▶ _Problem details_:
Report all lines in the records that hold the string "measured".
╭─ Records for the exercise
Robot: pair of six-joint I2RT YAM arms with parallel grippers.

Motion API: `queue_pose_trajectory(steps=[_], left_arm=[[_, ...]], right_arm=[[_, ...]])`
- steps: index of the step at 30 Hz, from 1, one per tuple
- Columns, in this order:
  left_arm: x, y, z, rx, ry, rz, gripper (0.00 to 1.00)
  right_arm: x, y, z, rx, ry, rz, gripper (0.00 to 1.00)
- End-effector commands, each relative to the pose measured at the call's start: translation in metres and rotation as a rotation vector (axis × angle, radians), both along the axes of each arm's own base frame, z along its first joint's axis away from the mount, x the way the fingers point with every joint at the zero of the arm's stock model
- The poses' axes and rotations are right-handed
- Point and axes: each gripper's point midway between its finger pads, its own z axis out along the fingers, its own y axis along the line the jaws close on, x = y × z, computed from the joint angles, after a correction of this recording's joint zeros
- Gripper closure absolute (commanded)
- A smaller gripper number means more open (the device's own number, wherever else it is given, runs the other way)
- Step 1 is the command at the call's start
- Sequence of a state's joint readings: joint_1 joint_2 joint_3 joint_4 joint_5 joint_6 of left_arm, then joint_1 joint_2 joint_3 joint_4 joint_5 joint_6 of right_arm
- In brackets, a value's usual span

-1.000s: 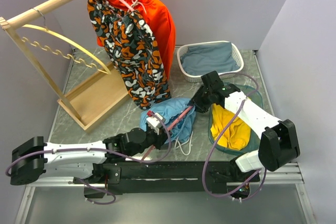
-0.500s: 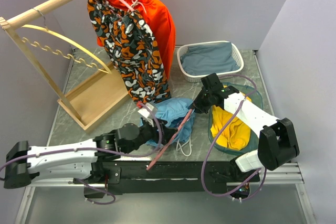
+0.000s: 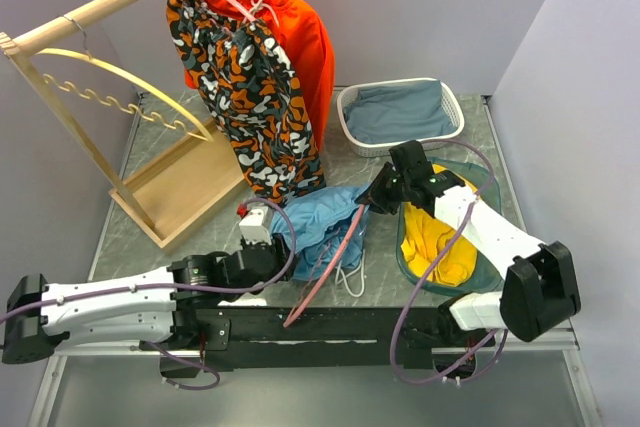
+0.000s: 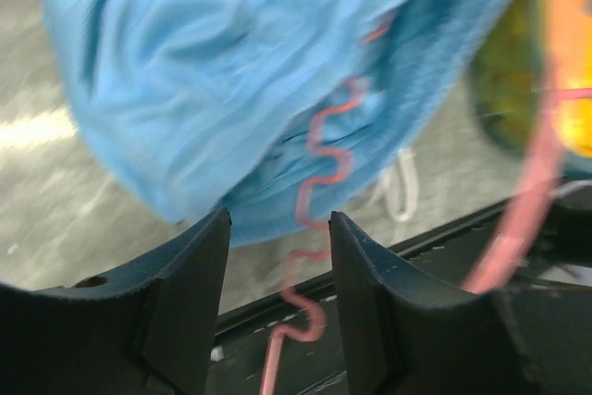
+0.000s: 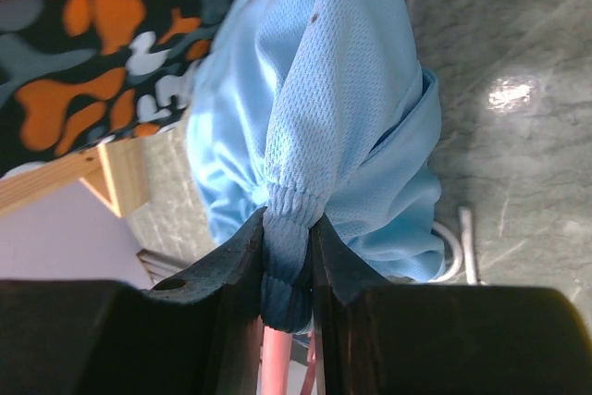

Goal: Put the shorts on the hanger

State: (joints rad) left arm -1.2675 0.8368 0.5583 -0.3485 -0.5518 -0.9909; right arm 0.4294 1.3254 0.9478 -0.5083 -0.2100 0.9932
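The sky-blue shorts [image 3: 318, 217] lie bunched on the table near its front edge, their white drawstring [image 3: 350, 277] trailing out. My right gripper [image 3: 376, 197] is shut on their gathered waistband [image 5: 298, 219]. The pink hanger [image 3: 325, 272] runs from the shorts by the right gripper down over the table's front edge. Its notched bar [image 4: 319, 168] hangs against the shorts [image 4: 213, 80]. My left gripper [image 3: 280, 245] is open and empty just left of the shorts. In the left wrist view the notched bar shows beyond the wide gap between the fingers [image 4: 190, 275], untouched.
Camouflage shorts [image 3: 255, 97] and an orange garment [image 3: 305, 42] hang from the wooden rail, close behind the blue shorts. A yellow hanger [image 3: 120, 82] hangs at left above the rack's wooden base [image 3: 185, 187]. A white basket [image 3: 352, 127] holds grey-blue cloth. A teal bin [image 3: 405, 259] holds yellow cloth.
My left gripper has let go of the hanger and drawn back to the left. The hanger's free end has dropped over the front edge. The right gripper keeps hold of the waistband.
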Motion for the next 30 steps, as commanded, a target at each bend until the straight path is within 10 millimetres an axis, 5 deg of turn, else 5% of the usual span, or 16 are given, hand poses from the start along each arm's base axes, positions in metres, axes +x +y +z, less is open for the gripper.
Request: queue_pose_trajectory(steps=[1,10,17,21,22,24,30], left_arm=[[-0.002,0.017,-0.032,0.077,0.087,0.097,0.45],[0.006,0.026,-0.058,0.201,0.106,0.184,0.40],[0.028,0.007,-0.063,0.108,0.068,0.170,0.43],[0.033,0.008,-0.077,0.115,0.081,0.160,0.67],[0.033,0.008,-0.078,0.108,0.080,0.160,0.82],[0.026,0.010,-0.083,0.086,0.098,0.138,0.95],[0.005,0.017,-0.083,-0.036,0.143,0.092,0.99]], right_arm=[[0.008,0.008,0.043,0.078,-0.147,0.018,1.00],[0.005,0.009,0.058,0.123,-0.187,0.013,1.00],[0.003,0.012,0.069,0.163,-0.218,0.011,1.00],[0.006,0.012,0.077,0.175,-0.234,-0.001,1.00],[0.009,0.010,0.082,0.176,-0.247,-0.012,1.00],[0.014,0.007,0.088,0.179,-0.262,-0.033,1.00],[0.043,-0.026,0.116,0.205,-0.320,-0.185,1.00]])
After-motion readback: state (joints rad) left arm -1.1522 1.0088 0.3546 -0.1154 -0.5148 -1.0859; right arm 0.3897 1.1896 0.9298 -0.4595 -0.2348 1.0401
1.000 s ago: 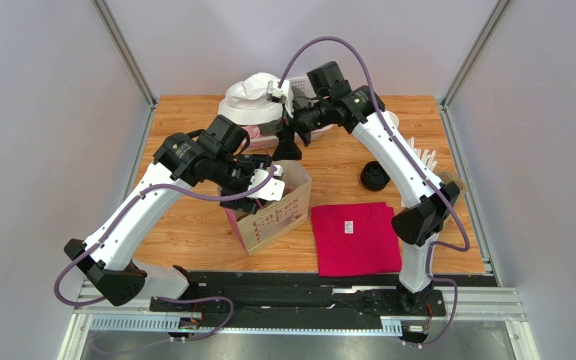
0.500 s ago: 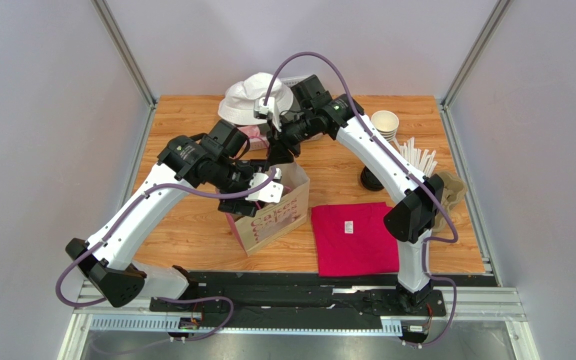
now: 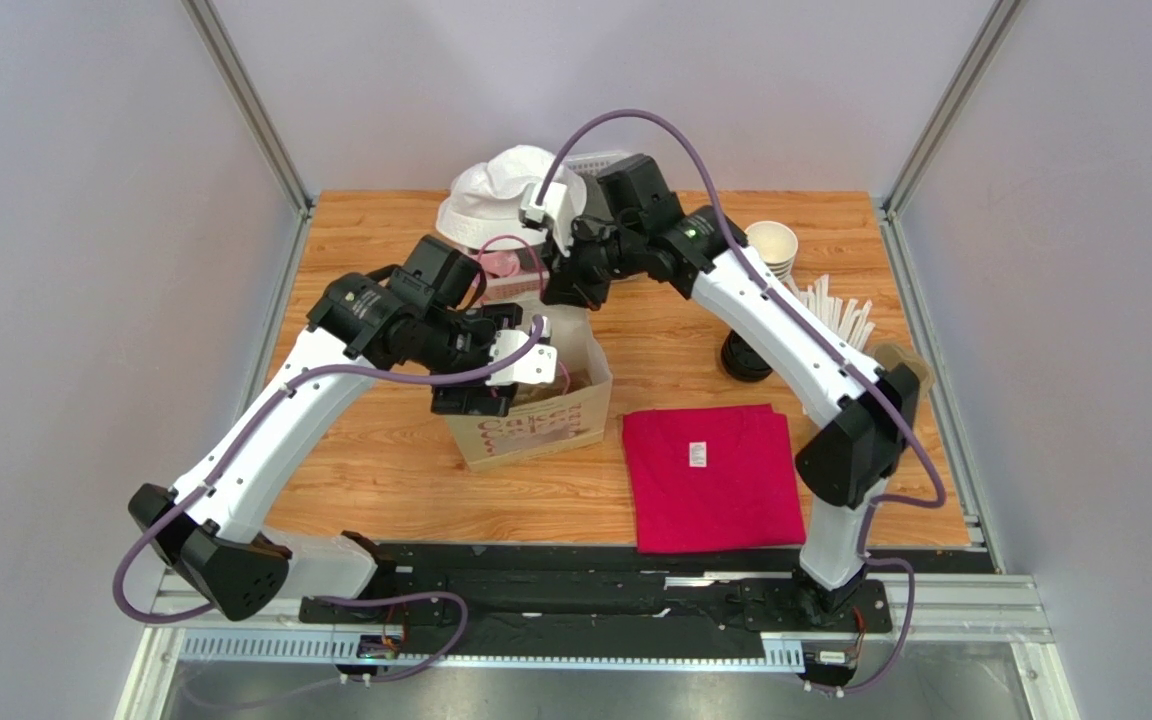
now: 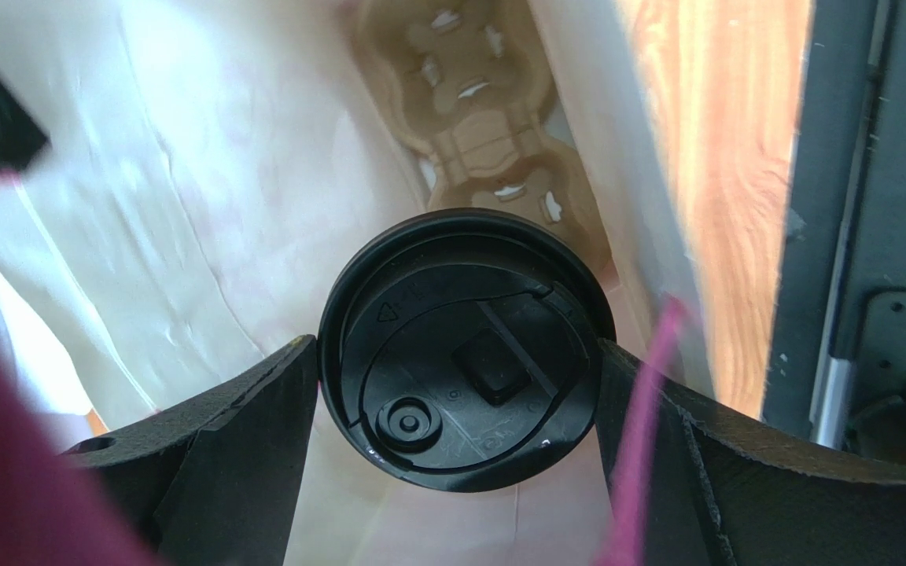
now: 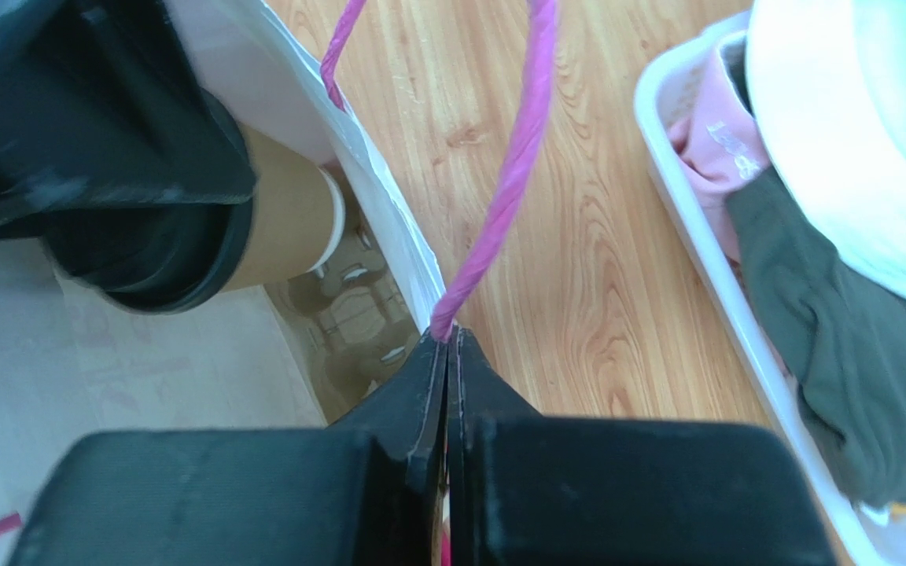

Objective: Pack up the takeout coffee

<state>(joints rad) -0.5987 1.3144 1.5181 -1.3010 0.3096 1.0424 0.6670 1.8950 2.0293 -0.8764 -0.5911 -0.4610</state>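
Grips the coffee [image 5: 286, 224] with the left gripper [image 4: 458, 360], closed against both sides of its black lid [image 4: 422, 295]. Holds it upright, lid up, inside the open mouth of the paper bag [image 3: 537, 428], with white bag walls all round. Looks down past the lid onto a brown cup carrier [image 4: 481, 130] at the bag's bottom; cannot tell whether touching or apart. Pinches the bag's pink handle [image 5: 505, 189] in the right gripper [image 5: 446, 342], shut tight on the cord just above the bag's far edge. Stands the bag on the counter [image 3: 687, 323], just left of a red cloth [image 3: 710, 473], near a white hat [image 3: 500, 195] behind.
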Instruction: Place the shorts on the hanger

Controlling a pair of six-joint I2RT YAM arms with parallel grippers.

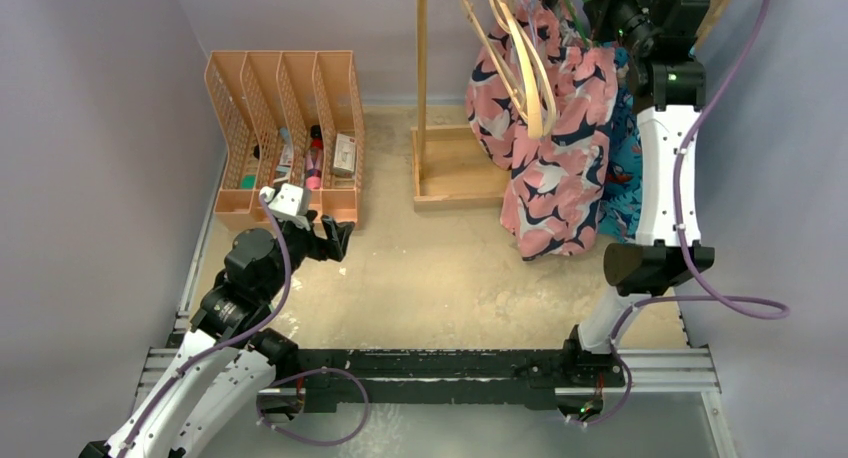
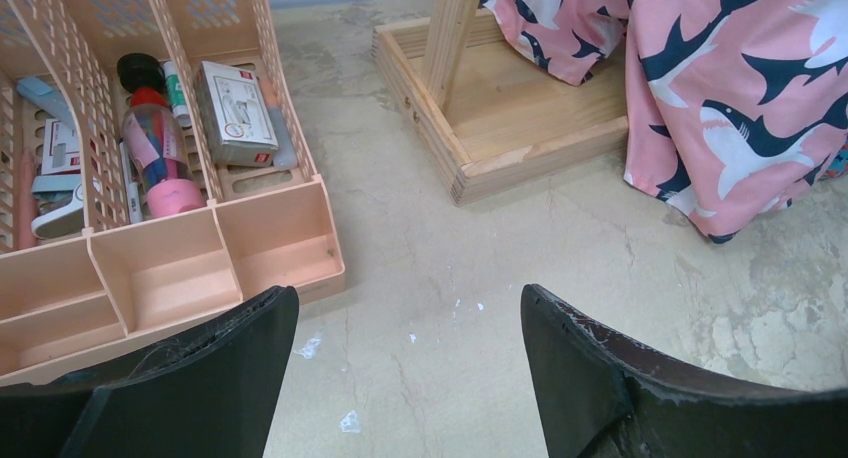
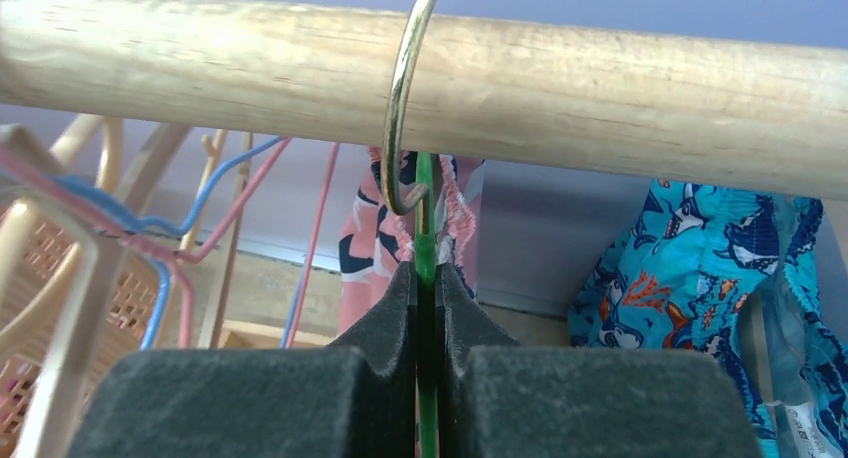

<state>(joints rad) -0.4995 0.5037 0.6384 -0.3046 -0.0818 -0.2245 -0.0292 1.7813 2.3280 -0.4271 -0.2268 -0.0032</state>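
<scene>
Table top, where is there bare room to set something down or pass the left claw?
Widest bare patch of table, between the left claw, the shorts and the near rail. A narrower strip runs between the organizer and the stand base. Crowded at back right, where the shorts hang.

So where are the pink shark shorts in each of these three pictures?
Top external: the shorts hang upper right of centre.
Left wrist: the shorts fill the top right corner.
Right wrist: a strip of shorts at centre, behind the right hand shut on the green hanger.
Shared landmark: the wooden rack, post, base or rail in every view.
</scene>
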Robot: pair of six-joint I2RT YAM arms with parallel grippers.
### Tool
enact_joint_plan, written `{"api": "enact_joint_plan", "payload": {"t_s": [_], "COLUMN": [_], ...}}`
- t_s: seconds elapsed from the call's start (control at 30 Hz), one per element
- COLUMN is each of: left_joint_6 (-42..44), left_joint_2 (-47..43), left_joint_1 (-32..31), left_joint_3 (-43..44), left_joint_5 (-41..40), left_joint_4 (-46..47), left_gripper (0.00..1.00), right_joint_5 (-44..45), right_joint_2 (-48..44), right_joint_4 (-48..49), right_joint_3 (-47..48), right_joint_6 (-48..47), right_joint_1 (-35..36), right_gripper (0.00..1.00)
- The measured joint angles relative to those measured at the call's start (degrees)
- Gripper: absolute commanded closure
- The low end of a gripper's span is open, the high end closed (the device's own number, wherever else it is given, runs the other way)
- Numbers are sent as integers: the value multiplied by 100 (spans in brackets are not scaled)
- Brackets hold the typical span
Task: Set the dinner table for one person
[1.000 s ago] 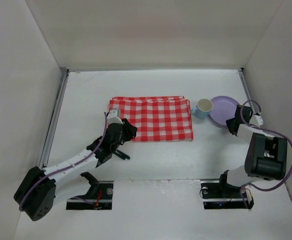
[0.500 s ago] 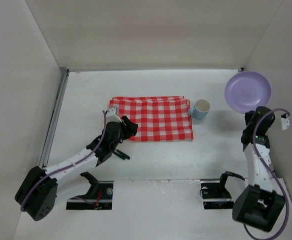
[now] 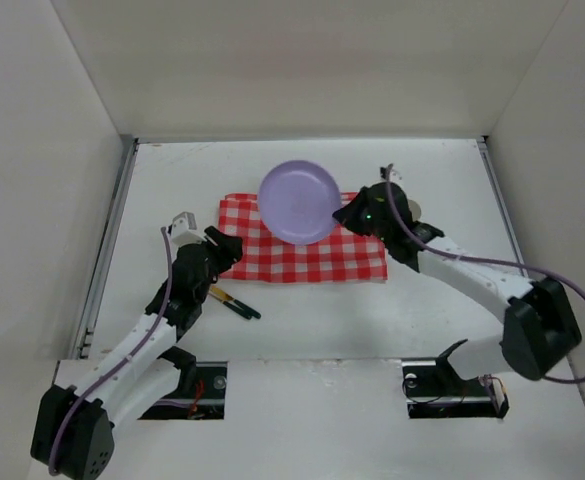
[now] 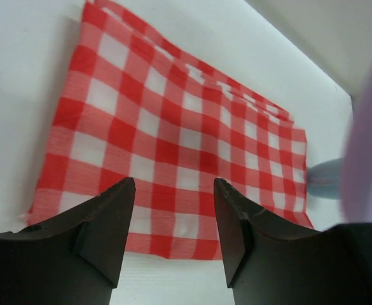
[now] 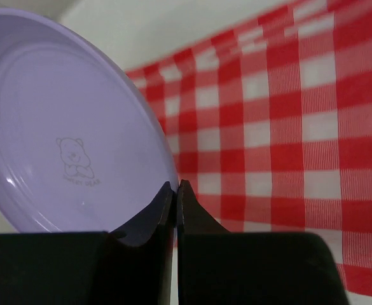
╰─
▶ _Response for this exercise_:
- End-effector commands, each relative to the pose measured at the call's start: translation in metres and rotation as a rotation vector (axis × angle, radians), both along the axes of each arm's own base frame, z along its first joint's axis away from the mount, x the way the fingers point with every joint at the zero of the arm's stock model
- The measured joint angles relative to those measured at the call's start (degrees)

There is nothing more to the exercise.